_What the exercise asks_:
I need the lines below from the one with "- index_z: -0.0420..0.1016" down to the one with "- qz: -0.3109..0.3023" reproduced exactly, both ends included, and nothing else.

_Entries taken from a collection_:
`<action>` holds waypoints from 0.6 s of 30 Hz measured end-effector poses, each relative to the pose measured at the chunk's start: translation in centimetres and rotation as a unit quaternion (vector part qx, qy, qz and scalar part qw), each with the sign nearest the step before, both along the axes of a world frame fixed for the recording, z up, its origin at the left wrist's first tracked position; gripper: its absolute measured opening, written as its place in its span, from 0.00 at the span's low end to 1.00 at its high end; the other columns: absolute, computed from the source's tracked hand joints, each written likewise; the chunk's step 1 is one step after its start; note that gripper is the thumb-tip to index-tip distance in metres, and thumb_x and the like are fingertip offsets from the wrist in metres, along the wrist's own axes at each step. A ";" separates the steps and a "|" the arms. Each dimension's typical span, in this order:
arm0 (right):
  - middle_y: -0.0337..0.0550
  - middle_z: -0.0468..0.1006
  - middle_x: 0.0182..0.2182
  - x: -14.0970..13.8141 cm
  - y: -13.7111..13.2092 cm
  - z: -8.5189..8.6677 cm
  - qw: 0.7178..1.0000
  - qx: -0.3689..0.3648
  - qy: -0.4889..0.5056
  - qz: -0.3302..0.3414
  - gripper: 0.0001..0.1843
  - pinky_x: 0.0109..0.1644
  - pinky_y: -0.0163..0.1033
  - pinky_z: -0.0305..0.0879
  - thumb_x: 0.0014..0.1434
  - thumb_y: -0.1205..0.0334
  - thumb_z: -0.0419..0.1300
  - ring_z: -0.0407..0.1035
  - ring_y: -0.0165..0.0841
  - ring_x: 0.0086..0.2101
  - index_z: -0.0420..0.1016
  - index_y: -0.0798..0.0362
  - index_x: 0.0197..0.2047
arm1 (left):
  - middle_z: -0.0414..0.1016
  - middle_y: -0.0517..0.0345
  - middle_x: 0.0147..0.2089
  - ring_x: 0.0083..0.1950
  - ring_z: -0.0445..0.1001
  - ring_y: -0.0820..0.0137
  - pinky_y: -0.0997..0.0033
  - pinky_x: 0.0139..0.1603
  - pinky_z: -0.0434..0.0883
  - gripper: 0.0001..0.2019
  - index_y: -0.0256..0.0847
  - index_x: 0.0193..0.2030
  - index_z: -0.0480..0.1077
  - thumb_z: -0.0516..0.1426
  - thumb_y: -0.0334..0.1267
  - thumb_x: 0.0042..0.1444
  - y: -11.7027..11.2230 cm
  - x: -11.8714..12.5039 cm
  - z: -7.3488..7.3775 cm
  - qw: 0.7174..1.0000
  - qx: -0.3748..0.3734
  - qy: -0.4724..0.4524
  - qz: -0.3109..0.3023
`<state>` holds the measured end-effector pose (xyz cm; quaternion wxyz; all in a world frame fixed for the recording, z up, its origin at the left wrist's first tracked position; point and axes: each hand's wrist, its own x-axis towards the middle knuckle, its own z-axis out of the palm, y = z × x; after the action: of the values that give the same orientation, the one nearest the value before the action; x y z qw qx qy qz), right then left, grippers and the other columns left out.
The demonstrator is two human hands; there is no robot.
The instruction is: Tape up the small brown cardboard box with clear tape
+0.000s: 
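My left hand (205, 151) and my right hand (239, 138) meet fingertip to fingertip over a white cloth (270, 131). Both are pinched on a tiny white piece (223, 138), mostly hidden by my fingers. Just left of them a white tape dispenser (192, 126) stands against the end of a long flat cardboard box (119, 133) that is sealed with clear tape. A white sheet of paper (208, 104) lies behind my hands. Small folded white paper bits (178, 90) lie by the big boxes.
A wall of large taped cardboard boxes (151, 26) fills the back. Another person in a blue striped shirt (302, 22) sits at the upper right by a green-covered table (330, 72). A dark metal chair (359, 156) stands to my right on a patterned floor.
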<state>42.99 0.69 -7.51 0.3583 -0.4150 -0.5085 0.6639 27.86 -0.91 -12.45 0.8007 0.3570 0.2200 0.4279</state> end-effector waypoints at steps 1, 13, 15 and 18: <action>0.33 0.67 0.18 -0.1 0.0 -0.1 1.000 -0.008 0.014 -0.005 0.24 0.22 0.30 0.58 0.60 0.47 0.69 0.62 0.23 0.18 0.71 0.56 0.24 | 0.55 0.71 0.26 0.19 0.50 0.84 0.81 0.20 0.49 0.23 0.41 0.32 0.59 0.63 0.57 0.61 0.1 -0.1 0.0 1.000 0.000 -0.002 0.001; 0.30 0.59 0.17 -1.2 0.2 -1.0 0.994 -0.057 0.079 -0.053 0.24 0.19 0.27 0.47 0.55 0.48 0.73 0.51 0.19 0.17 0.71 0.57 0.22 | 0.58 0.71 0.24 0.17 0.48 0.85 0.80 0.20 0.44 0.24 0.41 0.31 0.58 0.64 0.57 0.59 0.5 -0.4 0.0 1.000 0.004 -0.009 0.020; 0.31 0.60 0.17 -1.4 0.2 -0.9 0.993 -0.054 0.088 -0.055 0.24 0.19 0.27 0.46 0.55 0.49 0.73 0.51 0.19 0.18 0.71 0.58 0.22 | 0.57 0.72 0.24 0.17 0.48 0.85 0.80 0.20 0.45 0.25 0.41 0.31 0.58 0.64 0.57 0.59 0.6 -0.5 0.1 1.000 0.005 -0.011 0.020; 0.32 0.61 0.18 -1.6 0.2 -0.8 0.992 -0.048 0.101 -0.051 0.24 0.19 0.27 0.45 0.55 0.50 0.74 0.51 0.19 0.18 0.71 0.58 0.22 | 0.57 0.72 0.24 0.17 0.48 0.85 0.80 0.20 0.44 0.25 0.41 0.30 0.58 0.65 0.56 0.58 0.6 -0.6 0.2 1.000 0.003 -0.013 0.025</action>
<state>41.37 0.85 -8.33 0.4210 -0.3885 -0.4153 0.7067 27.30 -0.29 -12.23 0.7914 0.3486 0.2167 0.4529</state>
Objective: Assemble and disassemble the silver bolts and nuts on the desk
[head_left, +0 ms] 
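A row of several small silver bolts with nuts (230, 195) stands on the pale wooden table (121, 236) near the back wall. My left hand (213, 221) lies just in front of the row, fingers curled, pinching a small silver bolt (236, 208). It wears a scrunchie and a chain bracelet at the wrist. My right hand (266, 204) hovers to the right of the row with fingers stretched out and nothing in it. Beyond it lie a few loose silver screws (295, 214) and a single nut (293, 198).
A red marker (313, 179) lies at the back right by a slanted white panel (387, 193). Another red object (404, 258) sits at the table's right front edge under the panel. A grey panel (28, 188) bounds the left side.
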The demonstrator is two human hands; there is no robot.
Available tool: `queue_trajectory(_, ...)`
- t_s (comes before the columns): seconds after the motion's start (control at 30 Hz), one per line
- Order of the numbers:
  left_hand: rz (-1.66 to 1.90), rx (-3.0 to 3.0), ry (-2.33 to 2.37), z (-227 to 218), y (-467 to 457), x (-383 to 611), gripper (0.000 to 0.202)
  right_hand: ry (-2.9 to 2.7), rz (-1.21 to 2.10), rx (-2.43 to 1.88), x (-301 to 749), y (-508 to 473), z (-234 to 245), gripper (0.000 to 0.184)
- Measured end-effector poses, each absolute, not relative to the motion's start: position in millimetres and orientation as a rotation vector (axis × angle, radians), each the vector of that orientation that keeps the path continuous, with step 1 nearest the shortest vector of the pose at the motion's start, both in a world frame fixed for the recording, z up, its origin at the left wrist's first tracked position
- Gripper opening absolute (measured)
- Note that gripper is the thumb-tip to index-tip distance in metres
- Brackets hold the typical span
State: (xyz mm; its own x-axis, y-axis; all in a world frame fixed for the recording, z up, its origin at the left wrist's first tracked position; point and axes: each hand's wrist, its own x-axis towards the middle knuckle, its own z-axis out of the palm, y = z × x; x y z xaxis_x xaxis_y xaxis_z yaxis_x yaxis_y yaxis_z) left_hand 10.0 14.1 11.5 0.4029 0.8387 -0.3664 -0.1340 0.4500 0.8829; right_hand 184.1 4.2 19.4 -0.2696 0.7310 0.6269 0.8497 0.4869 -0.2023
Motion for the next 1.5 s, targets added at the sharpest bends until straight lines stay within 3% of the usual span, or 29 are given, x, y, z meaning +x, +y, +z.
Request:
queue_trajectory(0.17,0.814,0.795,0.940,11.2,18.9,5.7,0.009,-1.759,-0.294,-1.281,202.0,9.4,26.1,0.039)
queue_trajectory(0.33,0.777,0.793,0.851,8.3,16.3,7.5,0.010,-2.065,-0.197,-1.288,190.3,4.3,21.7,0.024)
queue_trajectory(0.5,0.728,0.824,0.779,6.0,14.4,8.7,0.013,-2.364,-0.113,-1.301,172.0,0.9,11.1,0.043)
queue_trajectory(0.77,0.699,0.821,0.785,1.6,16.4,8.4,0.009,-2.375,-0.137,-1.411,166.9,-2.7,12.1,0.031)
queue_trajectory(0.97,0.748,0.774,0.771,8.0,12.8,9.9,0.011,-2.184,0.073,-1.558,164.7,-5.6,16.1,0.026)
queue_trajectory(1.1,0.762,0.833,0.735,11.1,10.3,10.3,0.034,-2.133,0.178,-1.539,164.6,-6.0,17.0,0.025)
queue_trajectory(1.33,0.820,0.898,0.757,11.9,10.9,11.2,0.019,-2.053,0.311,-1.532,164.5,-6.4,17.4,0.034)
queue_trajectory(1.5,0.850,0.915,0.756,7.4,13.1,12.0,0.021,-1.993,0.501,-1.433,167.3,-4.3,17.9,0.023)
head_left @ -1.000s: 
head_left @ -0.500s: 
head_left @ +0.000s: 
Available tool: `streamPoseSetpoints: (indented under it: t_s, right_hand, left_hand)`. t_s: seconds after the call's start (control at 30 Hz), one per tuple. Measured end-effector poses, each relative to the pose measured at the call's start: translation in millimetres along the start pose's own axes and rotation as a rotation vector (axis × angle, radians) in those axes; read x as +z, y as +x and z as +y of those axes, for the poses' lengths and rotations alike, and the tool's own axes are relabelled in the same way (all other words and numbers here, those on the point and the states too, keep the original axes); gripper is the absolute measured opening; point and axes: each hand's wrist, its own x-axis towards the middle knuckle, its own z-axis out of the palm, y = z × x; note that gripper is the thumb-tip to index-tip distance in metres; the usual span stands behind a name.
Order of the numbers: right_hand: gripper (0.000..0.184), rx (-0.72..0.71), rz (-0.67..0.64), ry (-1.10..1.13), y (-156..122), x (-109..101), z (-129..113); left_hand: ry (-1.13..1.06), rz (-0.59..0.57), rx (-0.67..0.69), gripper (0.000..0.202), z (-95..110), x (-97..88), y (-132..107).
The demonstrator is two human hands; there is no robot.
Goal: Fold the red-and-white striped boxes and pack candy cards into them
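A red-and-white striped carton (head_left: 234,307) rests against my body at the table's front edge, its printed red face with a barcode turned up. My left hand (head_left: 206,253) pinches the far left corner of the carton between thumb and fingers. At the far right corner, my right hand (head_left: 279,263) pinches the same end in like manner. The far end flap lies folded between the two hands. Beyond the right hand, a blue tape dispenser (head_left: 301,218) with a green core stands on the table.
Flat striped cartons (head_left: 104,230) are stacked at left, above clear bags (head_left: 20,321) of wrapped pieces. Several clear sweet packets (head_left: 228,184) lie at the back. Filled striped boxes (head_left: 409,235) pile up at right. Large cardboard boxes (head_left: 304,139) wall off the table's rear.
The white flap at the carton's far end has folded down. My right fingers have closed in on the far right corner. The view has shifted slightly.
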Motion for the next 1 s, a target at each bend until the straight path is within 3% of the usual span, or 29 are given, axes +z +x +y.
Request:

_Answer box_:
  - index_z: -0.0420..0.1016
  - index_y: -0.0798..0.0362
  - index_x: 0.0197..0.2047
arm1 (left):
  - middle_z: -0.0414..0.1016
  - middle_y: -0.0517..0.0345
  - middle_x: 0.0147..0.2089
  - ring_x: 0.0083..0.1950
  - ring_z: -0.0445..0.1001
  - ring_y: -0.0820..0.0137
  - pinky_y: -0.0997..0.0033
  - pinky_x: 0.0139..0.1603
  - pinky_z: -0.0434..0.0883
  - gripper: 0.0001..0.2019
  - index_y: -0.0256..0.0847
  - index_x: 0.0193..0.2030
  - index_z: -0.0480..0.1077
  - thumb_z: -0.0516..0.1426
  - thumb_y: -0.0334..0.1267
  - thumb_x: 0.0042..0.1444
  - y: -11.7027..11.2230 cm
  - x: -11.8714..12.5039 cm
  - z: -7.3488..7.3775 cm
  - qw: 0.7174..1.0000
  - qx: -0.3748..0.3734
  - qy: -0.4724..0.4524
  - qz: -0.3109..0.3023

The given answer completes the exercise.